Dividends and market prices are fundamental in investment. They are the only concrete ways for external shareholders to recover their investment. It is true that factors such as income, economic strength and asset growth are also important to them. , but these are only so important when they immediately or eventually affect their dividends and market prices;
Under normal conditions, the safety margin of ordinary ordinary stocks purchased for investment is much higher than the current The expected profitability of bond interest rates.
The operations performed to obtain returns should not be based on faith but on arithmetic.
Many investors will shift their attention from visible fixed assets to intangible assets, such as operating capabilities and the essence of the enterprise, and this will secretly bring about risky thinking patterns for investors.
If a common stock is determined to be a good investment object, then the stock is also a good target for speculation.

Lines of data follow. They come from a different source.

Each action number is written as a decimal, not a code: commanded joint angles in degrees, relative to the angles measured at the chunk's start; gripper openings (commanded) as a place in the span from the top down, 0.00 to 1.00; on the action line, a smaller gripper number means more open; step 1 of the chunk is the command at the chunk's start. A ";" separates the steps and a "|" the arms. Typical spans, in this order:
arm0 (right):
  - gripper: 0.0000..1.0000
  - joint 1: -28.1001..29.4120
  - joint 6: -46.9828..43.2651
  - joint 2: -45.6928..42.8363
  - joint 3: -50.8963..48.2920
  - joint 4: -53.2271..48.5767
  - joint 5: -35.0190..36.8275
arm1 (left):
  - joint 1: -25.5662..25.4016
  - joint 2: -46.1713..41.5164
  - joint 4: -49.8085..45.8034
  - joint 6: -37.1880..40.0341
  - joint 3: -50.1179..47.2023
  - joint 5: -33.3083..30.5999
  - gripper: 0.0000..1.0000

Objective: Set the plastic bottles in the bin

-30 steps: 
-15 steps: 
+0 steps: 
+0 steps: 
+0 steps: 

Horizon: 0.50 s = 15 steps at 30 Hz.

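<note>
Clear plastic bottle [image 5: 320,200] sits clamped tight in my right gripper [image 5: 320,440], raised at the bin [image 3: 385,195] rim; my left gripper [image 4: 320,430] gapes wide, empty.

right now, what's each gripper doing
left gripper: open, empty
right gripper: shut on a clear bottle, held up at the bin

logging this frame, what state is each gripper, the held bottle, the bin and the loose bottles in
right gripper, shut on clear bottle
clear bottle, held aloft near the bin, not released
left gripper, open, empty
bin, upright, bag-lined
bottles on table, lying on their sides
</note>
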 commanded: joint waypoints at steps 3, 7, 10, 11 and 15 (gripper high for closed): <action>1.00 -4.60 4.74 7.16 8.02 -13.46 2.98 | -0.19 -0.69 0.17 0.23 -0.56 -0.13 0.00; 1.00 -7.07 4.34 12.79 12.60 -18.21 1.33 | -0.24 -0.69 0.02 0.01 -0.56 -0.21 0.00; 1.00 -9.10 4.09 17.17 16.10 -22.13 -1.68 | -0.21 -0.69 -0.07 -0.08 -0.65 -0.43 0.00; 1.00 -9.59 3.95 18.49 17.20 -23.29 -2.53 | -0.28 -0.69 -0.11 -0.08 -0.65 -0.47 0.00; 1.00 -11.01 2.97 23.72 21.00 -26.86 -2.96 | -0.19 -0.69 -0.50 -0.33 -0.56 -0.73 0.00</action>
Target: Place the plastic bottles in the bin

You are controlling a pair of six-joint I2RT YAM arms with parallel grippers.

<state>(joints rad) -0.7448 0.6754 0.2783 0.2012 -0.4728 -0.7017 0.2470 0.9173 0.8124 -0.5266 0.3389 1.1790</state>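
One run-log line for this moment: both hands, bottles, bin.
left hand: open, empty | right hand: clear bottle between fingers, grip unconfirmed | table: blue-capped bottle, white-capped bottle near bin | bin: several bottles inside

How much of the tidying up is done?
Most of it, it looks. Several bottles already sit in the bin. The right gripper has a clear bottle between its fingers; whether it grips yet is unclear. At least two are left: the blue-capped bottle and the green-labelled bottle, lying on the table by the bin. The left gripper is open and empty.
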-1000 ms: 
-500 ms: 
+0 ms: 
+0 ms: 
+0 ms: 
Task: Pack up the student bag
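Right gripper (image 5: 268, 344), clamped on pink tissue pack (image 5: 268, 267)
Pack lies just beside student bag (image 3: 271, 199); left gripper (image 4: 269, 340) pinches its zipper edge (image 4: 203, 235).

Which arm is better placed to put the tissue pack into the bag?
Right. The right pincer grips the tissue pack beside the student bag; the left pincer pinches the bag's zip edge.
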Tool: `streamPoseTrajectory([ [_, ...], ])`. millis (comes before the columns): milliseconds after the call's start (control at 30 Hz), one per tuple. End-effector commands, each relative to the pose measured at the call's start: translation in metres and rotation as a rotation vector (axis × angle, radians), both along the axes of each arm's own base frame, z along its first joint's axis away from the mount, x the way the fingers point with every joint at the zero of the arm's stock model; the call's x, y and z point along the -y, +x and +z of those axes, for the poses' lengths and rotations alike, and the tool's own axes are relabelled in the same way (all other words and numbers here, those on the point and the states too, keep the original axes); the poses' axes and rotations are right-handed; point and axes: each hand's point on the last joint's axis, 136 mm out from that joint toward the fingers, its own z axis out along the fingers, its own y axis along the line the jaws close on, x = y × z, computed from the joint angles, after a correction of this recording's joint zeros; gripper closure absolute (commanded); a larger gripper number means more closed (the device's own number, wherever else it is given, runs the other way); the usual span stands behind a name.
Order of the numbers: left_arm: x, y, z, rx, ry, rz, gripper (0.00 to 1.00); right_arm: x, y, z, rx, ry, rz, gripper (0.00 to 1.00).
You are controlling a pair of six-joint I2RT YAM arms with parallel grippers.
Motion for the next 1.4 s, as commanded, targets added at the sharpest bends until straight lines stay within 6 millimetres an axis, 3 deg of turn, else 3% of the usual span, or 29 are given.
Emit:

Sooner or later, errors caused by the stock market will be corrected by the stock market itself. The market cannot turn a blind eye to obvious errors for a long time. Once such errors are corrected, it will be the time for discerning investors to make profits;
Investors’ attention should not be on the ticker, but on the company behind the equity certificate. By paying attention to earnings, assets, future prospects, and other factors, investors can form an idea of ??a company's "intrinsic value" independent of its market price.
The stock market is not a "weighing meter" that can accurately measure value. On the contrary, it is a "voting machine". The decisions made by countless people are a mixture of rationality and emotion. When it comes to things, there are many times when these choices are far from rational value judgments. The secret of investing is to invest when the price is far below the intrinsic value and believe that the market trend will rebound;
Investors should study a stock with the attitude of buying the entire company.
Irrepressible optimism can lead to fanatical speculation, and one of its most important characteristics is its inability to learn the lessons of history.
Be a patient investor and be willing to wait until the price of a company becomes attractive before buying stocks.
There is no sure, easy path to wealth, on Wall Street or anywhere else.
Only half of the state of a business is fact, and the other half is people's opinions.
Quantitative indicators are only useful if they are supported by qualitative survey results about the company.
Investors should only pay attention to two moments of stock price fluctuations, the timing of buying and selling. In other periods, stock price fluctuations are ignored.
You are correct because your facts are correct and your logic is correct, and this is the only thing that proves you are correct.